OPTION AGREEMENT
Exhibit 99.6
This Option Agreement (this “Agreement”) is dated November 10, 2010, and is entered into in
Yun County, Hubei Province, People’s Republic of China (“PRC” or “China”) by and among
Great Mountain Information Consulting Co., Ltd. (“Party A”); Hubei Jinlong Cement Co.,
Ltd. (“Party B”); and the undersigned shareholders of Party B (each a “Shareholder” and
collectively the “Shareholders” or “Party C”). Party A, Party B and the
Shareholders are each referred to in this Agreement as a “Party” and collectively as the
“Parties”.
RECITALS
1. Party A, a company incorporated in the PRC as a foreign investment enterprise, specializes in
consulting for International economic, technological and environmental information; developing the
saving energy technology; the development and application of resource recycling machine utilization
technology and the production of emissions re-use technology (collectively the “Business”). Party A
and Party B have entered into a Consulting Agreement dated November 10, 2010 (the “Consulting
Services Agreement”) in connection with the Business.
2. The Shareholders are shareholders of Party B, each legally holding such amount of equity
interest of the Party B as set forth on the signature page of this Agreement and collectively
holding 100% of the equity interests of Party B (collectively the “Equity Interest”).

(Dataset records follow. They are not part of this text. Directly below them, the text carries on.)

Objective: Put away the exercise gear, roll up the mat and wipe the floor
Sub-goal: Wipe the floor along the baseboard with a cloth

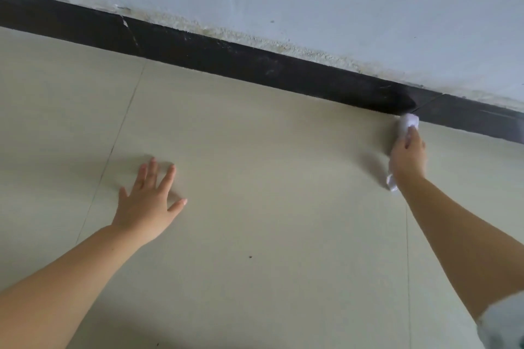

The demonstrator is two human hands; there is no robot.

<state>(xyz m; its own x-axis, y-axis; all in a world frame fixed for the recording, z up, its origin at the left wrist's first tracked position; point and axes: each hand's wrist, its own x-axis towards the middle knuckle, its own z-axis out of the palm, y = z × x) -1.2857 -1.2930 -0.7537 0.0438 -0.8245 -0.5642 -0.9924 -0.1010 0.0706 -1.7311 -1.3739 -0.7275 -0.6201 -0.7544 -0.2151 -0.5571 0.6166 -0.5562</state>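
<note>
Right hand (408, 157) grips white cloth (407, 123) at black skirting board (255, 65) edge — left hand (150, 201) flat, fingers spread, on beige floor tile (269, 178).

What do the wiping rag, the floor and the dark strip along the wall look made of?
Rag: white, crumpled, soft; paper or thin cloth, unclear.
Floor: beige tiles with a dull sheen and thin grout lines.
Strip: black skirting, scuffed matte; material unclear.
</note>
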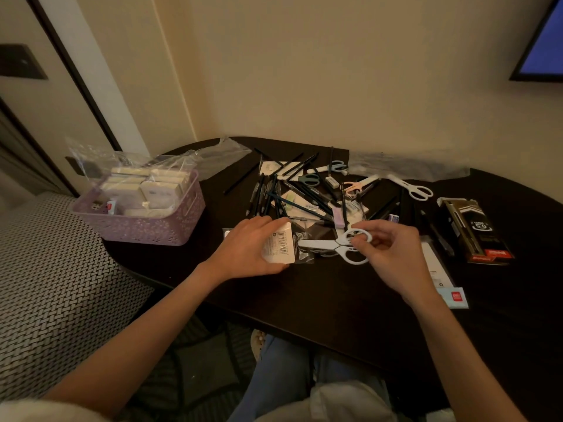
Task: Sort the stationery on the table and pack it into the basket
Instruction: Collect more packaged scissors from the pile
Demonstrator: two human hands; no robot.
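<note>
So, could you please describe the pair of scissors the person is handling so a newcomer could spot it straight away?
Start at the dark table and find the pen pile in its middle. Just nearer the person, the right hand pinches the handle ring of the white scissors. Unlike the other scissors lying farther back, this pair is all white and touched by a hand.

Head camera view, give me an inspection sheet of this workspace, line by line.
Surface: dark table, rounded edge.
Job's things: purple basket at the left holding white boxes; pile of pens mid-table; several scissors, one white pair nearest.
Clutter: clear plastic bags at the back, black pen box at the right.
Hands: left hand grips a white labelled packet; right hand fingers pinch the scissors' handle ring.
Cables: nothing seen.
Surroundings: beige wall, screen top right, patterned seat at the left.
</note>
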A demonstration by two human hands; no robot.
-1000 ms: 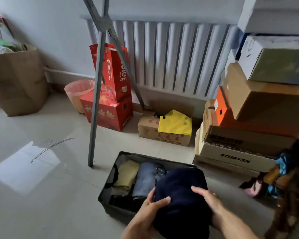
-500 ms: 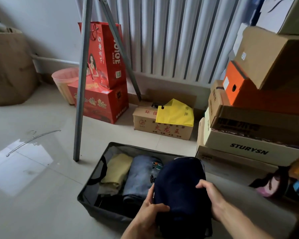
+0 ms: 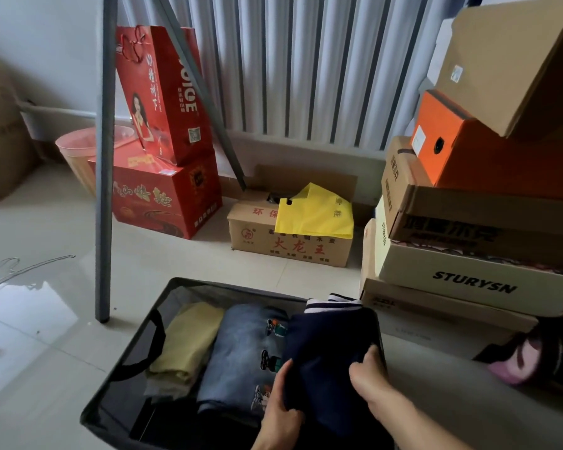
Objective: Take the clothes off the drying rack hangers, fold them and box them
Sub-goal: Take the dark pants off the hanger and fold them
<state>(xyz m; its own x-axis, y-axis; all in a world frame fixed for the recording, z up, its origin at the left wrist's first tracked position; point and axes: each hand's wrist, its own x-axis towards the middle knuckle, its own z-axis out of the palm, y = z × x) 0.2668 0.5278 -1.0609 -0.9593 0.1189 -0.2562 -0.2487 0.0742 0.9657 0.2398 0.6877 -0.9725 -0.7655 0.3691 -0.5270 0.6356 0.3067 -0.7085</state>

3. The Parties are entering into this Agreement in connection with the Consulting Services
Agreement.
NOW, THEREFORE, the Parties to this Agreement hereby agree as follows:
1. PURCHASE AND SALE OF EQUITY INTEREST
1.1 Grant of Rights. The Shareholders (hereinafter the “Transferors”) hereby
collectively and irrevocably grant to Party A or a designee of Party A (the “Designee”) an
option to purchase at any time, to the extent permitted under PRC Law, all or a portion of the
Equity Interest in accordance with such procedures as determined by Party A, at the price specified
in Section 1.3 of this Agreement (the “Option”). No Option shall be granted to any party
other than to Party A and/or a Designee. Party B hereby agrees to Party C’s grant of the Option to
Party A and/or the Designee. As used herein, Designee may be an individual person, a corporation,
a joint venture, a partnership, an enterprise, a trust or an unincorporated organization.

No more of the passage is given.